Step 4: tie a request ID through everything
The single most useful trick is a request ID: one random id assigned when a request arrives, attached to every log line it produces. When a user reports an error, you find their one bad request and see the whole story in order.
// middleware that stamps every request
import { randomUUID } from 'crypto';
export function requestLogger(req, res, next) {
const requestId = req.headers['x-request-id'] ?? randomUUID();
req.log = logger.child({ requestId, route: req.url, method: req.method });
const start = Date.now();
res.on('finish', () => {
req.log.info({
event: 'request_completed',
status: res.statusCode,
durationMs: Date.now() - start,
});
});
next();
}
Step 5: what a good log line looks like
Here’s the format you’re aiming for, one JSON object per line:
{"level":"error","time":"2026-07-07T14:32:10.221Z","requestId":"a3f9-2b1c","userId":"u_8842","route":"/api/checkout","method":"POST","status":500,"durationMs":842,"event":"payment_failed","errType":"StripeCardError","msg":"card declined"}
That one line tells you who, what, when, which request, how long it took, and why it failed. That’s the difference between a five-minute fix and an afternoon of guessing.
Step 6: keep the logs somewhere they survive
Logs that die with the process are no help.
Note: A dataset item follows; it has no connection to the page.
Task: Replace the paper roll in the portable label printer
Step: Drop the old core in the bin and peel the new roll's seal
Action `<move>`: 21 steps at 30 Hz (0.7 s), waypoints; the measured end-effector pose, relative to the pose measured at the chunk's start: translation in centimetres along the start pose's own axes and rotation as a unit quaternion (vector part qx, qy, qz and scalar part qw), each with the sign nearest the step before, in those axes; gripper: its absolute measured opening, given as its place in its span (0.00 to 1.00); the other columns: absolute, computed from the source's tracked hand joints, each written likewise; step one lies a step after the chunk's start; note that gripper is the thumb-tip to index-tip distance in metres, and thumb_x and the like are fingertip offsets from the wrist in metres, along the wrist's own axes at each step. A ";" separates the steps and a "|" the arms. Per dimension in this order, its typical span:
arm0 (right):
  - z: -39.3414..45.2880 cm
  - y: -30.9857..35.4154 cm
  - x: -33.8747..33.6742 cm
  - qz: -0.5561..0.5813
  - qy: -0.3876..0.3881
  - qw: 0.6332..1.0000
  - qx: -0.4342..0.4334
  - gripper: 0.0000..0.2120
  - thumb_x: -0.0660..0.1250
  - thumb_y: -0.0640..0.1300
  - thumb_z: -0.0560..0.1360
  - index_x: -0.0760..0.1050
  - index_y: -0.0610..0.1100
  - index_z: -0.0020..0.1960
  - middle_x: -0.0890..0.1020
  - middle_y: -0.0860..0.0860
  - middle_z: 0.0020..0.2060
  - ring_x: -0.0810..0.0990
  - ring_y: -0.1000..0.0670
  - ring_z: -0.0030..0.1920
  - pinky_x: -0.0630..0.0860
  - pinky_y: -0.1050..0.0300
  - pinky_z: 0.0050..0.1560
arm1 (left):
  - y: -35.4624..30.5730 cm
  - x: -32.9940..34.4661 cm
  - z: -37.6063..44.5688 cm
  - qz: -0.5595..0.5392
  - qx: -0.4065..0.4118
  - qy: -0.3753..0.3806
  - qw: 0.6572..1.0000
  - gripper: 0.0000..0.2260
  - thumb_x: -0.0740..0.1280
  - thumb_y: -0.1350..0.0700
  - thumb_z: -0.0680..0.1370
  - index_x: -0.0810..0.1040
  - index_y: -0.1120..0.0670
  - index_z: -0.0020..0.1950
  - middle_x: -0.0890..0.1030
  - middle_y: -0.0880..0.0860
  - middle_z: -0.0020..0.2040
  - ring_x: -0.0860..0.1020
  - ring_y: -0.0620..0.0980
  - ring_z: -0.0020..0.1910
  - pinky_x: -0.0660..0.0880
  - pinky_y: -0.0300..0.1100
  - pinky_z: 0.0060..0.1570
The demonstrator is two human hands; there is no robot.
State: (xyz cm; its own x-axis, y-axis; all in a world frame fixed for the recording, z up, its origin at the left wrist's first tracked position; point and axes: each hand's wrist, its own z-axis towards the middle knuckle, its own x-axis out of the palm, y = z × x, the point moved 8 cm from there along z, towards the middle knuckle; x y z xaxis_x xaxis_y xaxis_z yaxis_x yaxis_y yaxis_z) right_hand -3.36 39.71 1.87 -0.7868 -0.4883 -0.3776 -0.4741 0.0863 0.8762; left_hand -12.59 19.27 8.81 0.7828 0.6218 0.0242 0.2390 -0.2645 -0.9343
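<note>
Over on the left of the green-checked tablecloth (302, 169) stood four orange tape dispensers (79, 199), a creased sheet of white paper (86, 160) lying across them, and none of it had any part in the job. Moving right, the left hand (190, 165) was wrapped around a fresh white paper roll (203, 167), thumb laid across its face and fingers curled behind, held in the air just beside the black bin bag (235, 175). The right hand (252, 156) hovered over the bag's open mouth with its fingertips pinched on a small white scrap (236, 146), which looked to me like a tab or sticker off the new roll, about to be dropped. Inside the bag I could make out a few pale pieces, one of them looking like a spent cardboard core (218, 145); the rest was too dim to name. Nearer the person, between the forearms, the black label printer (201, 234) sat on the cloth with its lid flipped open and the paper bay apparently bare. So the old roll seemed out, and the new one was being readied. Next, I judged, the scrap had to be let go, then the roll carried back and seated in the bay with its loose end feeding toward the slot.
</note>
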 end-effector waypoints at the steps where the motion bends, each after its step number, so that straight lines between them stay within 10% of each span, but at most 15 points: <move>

At minimum, write them to a file that persists, and rotate it so it doesn’t fill the disk. On Docker, use the json-file driver with limits, or ship logs to a service:
# in docker-compose.yml, per service
logging:
driver: json-file
options:
max-size: "10m"
max-file: "5"
For error alerting on top of this, pair it with an error tracker, covered in monitoring error rates.
Or, we do it for you
We wire structured logging and log retention into customer setups so that when something breaks, the evidence is already there and searchable. If your logs are still a pile of console.log, book a free audit and we’ll show you the gaps.
FAQ
Won’t logging everything slow my app down?
No, if you use a fast logger like pino and log at sensible levels. Pino is asynchronous and adds negligible overhead. What slows apps is logging huge objects on a hot path, so log identifiers and small fields, not entire request bodies.
How long should I keep logs?
For a small app, 7 to 30 days covers most debugging and stays cheap. Keep error-level logs longer than info-level if you can. If you handle personal data, remember logs are personal data too: match your retention to your privacy policy and redact anything sensitive.
What log level should each thing be?
Use info for normal events (request completed, user signed up), warn for recoverable oddities (retry succeeded, deprecated path hit), and error for actual failures. In production, set LOG_LEVEL=info so you get the useful lines without drowning in debug noise.
Do I need a fancy log platform?
Not to start. A structured JSON logger writing to rotated files gets you most of the value. Add a hosted log or error platform once you’re actually reaching for the logs often enough that grepping files gets annoying. Structure first, tooling second.